Der Countdown läuft, in wenigen Stunden wird in NRW gewählt. Über die vermeintliche „Macht der Blogger“ im Landtagswahlkampf hatten in den vergangenen Tagen ja bereits Stefan Reinicke in der taz und Maike Jansen bei SpOn berichtet.
Fast noch besser gefällt mir der Bericht des Medienmagazins Zapp (NDR) vom Mittwoch, den ich leider erst heute in der Wiederholung bei 3sat gesehen habe. Fazit: Alle gegen Rüttgers. Gleiches Thema, anderer Sender: Bei 3sat Neues erfahren wir, was Politiker über Blogs denken (Alternativphrasengemetzel: Sixtus vs. Lobo 41).

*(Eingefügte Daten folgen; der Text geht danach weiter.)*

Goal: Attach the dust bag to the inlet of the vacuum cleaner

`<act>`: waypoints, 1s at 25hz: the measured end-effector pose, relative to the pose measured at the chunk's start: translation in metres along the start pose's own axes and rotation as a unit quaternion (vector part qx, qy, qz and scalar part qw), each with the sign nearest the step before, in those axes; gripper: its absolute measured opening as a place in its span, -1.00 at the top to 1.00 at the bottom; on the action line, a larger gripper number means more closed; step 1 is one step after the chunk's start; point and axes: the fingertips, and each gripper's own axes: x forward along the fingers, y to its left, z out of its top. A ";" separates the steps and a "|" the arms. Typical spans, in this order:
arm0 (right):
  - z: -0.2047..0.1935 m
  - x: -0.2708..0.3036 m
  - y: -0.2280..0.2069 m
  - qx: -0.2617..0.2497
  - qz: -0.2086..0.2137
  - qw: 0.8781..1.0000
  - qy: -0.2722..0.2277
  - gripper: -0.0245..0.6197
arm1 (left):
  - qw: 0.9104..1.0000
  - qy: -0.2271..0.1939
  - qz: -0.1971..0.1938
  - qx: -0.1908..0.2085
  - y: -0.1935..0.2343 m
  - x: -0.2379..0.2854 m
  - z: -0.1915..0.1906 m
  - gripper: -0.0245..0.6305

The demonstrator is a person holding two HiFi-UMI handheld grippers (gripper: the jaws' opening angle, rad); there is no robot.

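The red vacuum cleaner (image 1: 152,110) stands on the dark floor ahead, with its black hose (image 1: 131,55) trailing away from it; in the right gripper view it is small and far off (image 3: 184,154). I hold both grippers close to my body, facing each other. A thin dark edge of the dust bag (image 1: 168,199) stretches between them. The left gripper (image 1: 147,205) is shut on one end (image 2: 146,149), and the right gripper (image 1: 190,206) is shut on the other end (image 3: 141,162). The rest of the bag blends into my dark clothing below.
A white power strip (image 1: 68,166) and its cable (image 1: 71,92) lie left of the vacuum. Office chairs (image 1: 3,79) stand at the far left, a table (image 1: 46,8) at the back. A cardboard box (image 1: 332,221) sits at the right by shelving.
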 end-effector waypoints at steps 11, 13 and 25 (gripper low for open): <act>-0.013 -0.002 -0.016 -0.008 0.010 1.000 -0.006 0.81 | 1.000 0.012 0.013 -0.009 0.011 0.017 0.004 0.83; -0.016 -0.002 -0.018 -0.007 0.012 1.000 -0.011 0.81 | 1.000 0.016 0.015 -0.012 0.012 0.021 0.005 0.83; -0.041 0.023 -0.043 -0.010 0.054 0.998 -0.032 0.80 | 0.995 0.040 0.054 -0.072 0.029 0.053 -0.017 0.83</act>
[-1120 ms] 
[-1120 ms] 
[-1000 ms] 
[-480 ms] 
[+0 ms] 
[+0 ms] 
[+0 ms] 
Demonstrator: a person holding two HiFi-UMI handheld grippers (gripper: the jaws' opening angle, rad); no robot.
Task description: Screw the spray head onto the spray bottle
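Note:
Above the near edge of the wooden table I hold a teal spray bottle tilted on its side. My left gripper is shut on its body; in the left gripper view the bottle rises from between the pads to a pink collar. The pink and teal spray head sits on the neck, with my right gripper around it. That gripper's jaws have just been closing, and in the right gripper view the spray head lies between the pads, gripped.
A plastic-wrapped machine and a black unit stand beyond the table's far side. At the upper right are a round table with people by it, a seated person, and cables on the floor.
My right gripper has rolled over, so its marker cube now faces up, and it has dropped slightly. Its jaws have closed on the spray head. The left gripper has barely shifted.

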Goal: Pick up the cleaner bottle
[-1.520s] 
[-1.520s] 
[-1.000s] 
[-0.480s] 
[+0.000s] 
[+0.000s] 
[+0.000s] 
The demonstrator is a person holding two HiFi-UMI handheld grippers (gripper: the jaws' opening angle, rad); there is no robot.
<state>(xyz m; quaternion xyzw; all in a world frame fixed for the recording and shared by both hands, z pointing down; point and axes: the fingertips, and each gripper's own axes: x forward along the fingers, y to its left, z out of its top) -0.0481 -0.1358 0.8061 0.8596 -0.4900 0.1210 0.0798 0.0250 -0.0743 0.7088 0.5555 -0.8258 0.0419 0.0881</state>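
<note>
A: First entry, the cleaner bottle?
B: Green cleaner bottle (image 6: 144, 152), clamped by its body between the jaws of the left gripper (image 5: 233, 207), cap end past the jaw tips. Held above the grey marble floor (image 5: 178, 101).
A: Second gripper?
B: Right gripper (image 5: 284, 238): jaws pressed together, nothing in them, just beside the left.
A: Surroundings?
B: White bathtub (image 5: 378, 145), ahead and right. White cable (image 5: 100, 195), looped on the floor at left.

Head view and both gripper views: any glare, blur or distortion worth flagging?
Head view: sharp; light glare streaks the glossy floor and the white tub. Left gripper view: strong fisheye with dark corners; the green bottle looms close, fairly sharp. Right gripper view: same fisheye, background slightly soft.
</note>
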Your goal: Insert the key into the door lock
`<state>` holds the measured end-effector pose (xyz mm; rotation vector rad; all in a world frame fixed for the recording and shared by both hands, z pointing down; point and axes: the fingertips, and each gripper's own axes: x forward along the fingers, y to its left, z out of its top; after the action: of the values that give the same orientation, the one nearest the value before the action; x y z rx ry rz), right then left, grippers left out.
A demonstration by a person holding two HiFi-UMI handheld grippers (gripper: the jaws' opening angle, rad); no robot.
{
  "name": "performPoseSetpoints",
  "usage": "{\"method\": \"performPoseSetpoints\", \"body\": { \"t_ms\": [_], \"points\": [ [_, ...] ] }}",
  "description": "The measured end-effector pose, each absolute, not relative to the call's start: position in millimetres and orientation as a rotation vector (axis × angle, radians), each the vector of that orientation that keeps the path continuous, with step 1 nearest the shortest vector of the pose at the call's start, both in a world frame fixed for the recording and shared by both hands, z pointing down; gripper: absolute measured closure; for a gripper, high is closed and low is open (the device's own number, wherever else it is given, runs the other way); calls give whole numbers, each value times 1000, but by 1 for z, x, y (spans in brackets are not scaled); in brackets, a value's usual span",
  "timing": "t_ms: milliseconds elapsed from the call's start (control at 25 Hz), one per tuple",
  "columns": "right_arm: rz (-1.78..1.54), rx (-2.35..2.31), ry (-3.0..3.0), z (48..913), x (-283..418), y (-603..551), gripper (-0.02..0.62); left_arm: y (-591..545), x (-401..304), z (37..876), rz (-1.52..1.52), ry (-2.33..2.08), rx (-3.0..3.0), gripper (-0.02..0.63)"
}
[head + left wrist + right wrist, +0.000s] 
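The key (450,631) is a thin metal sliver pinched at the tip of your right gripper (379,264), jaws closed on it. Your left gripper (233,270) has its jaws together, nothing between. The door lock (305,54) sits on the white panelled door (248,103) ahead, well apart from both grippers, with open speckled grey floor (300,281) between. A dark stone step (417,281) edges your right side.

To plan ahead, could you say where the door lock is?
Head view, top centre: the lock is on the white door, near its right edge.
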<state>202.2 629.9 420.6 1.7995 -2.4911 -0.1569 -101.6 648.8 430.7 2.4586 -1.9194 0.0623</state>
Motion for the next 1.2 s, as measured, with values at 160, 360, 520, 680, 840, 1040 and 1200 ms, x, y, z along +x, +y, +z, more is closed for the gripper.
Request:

Politik-Digital.de hat sich die NRW-Wahlprogramme der Parteien mit Blick auf das Netz angesehen. Nun, ist eher mager. Zu der Erkenntnis kam auch Alvar Freude, der bei den medienpolitischen Sprecher der Parteien in NRW – zugegeben, etwas kurzfristig – nach einem Statement zum JMStV‑E gefragt hat.
Einzig die SPD positioniert sich diesbezüglich in ihrem Wahlprogramm, ist gleichwohl aber zu keiner klaren Aussage bereit, ob man dem Staatsvertrag im Fall einer Regierungsbeteiligung zustimmen würde.* Dito bei der FDP, die in Mails auf den – für die Landespolitik unverbindlichen – Beschluss vom Bundesparteitag Ende April verweist. Beim Rest: Eher Schweigen (Die Piraten verweisen auf FORMsquare irgendwelche Unterseiten im Wiki …).
# Rüttgers: Machtlos gegen Maulwürfe? (Zapp)
# NRW-Wahlprogramme: Was die Parteien für das Netz planen (politik-digital.de)
# Die Wahl in NRW und der JMStV (Alvar Freude, AK Zensur)
## Update: Parteien in NRW zum JMStV und netzpolitische Positionen zur Wahl
# Guerilla-Journalismus: Was Politiker über Blogs denken … (3sat Neues)
Kennen Sie Sven Przepiorka? Przepiorka ist ein Zungenbrecher ist Webberater. Unter anderem von unserer Familienministerin Kristina Schröder. Was er da so macht, schreibt er in sein Internettagebuch:
# Die Social Media-Aktivitäten von Kristina Schröder (Sven Przepiorka)
Last, but not least: Zwei Links zur Vorratsdatenspeicherung. Was die betrifft, liegen der Bundesregierung schlicht keine Erkenntnisse über Fälle vor, in denen Täter wegen Erkenntnissen aus der Vorratsdatenspeicherung verurteilt wurden, wie eine kleine Anfrage der Linken ergabt. Man könnte also auch sagen, dass die VDS nichts bringt. Daher will die Union sie ja auch schnell wieder einführen, … Moment?
# VDS hat keinen Einfluss auf die Aufklärungsrate von Verbrechen (Golem.de)
# Einfluß der VDS auf Verbrechensaufklärung (PDF) (Bundestag)
*Aber vielleicht hören wir da ja Montag was vom „Gesprächskreis Netzpolitik“.